Data shows our former 24-hour daily rotation is decreasing incrementally, making the day marginally shorter. For example, Sunday lasted only 23 hours, 59 minutes and 59.9998927 seconds, according to TimeAndDate.com. And though the planet’s rotation rate may speed up or slow down slightly from day to day, due to natural terrestrial and celestial alterations, astronomical calendar trends indicate that recent years have become shorter overall.
Case in point, 2020 beat 2005’s shortest day 28 times, and 2021 is slated to be about 19 milliseconds short of a typical year, with an average daily deficit of 0.5 milliseconds.
The world’s clock watchers are used to tinkering with time. Since the development of the atomic clock in the ’60s, “leap seconds” have been added 27 times to make up for slowing rotation, according to EarthSky.org. However, the last time the adjustment was called for was in 2016. Since then, Earth has begun rotating faster than usual, and now scientists suggest a possible “negative leap second” in order to bring time into equilibrium with our position in space.
“It is certainly correct that the Earth is spinning faster now than at any time in the last 50 years,” Peter Whibberley, senior research scientist with National Physical Laboratory’s time and frequency group, told the Telegraph.

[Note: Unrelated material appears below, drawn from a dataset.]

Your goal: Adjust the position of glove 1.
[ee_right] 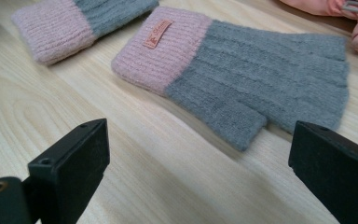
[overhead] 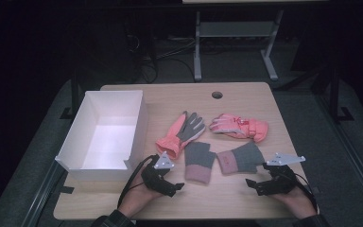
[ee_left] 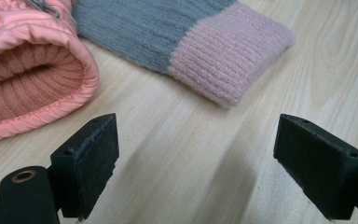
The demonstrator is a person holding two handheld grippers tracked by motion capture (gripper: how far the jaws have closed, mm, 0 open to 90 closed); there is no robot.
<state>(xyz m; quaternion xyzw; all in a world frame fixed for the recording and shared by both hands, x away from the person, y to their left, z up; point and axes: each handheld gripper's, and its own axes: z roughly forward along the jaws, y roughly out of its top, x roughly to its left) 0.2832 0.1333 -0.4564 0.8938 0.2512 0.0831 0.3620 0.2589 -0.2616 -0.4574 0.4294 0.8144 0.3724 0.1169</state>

“It’s quite possible that a negative leap second will be needed if the Earth’s rotation rate increases further, but it’s too early to say if this is likely to happen,” Whibberley continued. He added that an “international discussion … about the future of leap seconds” would determine whether or not timekeepers continue their attempts to make up for lost time.
The fractional difference may not be felt on an individual scale, but the implications are critical for science and technology as satellite communication and navigation systems rely on timing consistent with the cosmos.
As a result, some national leaders have pushed to do away with leap second corrections altogether in favor of using an unfettered atomic clock — shorter days and all. That decision will ultimately be left to the World Radiocommunication Conference in 2023, according to the Telegraph.